> **PROBLEM TO WORK ON**
Look at the entries below and restate word for word the lines from the first through the one that has "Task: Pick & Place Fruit".

> **DATA IN THIS EXERCISE**
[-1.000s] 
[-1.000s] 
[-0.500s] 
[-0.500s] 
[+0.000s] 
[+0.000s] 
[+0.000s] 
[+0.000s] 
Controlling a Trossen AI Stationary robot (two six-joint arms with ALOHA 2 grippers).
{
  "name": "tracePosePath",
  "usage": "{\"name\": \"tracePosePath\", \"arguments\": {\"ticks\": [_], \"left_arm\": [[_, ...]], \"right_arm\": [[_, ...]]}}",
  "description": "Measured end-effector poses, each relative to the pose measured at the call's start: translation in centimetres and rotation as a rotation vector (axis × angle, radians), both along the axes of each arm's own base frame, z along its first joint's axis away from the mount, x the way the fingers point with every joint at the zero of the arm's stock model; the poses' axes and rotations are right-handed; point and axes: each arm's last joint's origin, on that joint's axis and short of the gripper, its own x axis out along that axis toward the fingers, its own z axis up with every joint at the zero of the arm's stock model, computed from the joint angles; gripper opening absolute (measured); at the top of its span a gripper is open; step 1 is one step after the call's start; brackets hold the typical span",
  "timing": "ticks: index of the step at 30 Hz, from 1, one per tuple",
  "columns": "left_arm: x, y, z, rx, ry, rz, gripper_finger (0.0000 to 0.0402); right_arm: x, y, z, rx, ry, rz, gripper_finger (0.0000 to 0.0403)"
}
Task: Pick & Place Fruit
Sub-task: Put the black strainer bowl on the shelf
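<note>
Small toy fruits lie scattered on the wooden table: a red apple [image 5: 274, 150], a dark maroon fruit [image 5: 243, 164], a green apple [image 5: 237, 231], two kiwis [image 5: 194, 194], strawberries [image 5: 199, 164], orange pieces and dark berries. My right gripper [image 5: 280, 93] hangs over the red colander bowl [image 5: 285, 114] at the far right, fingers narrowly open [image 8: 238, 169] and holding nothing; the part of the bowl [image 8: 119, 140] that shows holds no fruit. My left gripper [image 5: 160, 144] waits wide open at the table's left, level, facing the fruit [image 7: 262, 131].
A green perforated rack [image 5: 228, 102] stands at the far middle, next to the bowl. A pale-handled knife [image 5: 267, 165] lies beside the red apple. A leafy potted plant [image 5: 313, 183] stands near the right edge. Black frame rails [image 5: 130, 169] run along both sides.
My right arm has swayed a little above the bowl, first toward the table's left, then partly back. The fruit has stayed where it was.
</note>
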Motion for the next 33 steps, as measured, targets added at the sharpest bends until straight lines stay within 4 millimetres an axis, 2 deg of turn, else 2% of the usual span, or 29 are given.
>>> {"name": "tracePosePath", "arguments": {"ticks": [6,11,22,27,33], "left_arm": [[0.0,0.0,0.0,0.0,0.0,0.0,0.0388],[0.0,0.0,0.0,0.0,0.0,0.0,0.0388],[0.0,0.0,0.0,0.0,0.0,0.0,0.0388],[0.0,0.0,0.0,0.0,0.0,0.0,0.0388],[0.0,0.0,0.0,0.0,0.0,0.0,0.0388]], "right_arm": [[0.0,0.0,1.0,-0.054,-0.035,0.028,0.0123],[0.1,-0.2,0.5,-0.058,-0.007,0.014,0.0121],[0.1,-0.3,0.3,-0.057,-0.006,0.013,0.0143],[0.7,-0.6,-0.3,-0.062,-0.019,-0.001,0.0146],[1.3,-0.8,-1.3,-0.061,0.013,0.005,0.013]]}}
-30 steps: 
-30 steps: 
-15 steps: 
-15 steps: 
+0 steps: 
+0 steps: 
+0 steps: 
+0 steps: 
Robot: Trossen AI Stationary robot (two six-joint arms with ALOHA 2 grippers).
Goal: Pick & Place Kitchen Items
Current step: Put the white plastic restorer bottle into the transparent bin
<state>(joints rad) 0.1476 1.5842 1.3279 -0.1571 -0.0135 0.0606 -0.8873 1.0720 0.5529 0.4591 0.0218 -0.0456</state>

> **WRITTEN ANSWER**
[-1.000s] 
[-1.000s] 
[-0.500s] 
[-0.500s] 
[+0.000s] 
[+0.000s] 
[+0.000s] 
[+0.000s] 
Controlling a Trossen AI Stationary robot (two six-joint arms with ALOHA 2 grippers).
{
  "name": "tracePosePath",
  "usage": "{\"name\": \"tracePosePath\", \"arguments\": {\"ticks\": [_], \"left_arm\": [[_, ...]], \"right_arm\": [[_, ...]]}}",
  "description": "Measured end-effector poses, each relative to the pose measured at the call's start: translation in centimetres and rotation as a rotation vector (axis × angle, radians), both along the axes of each arm's own base frame, z along its first joint's axis away from the mount, x the way the fingers point with every joint at the zero of the arm's stock model; the poses' axes and rotations are right-handed; point and axes: each arm's last joint's origin, on that joint's axis and short of the gripper, its own x axis out along that axis toward the fingers, its own z axis up with every joint at the zero of the arm's stock model, computed from the joint angles; gripper opening absolute (measured); at the top of its span a gripper is open; step 1 is one step after the call's start; brackets hold the typical span",
  "timing": "ticks: index of the step at 30 Hz, from 1, one per tuple",
  "columns": "left_arm: x, y, z, rx, ry, rz, gripper_finger (0.0000 to 0.0402); right_arm: x, y, z, rx, ry, rz, gripper_finger (0.0000 to 0.0403)"
}
Task: Pick & Place Fruit

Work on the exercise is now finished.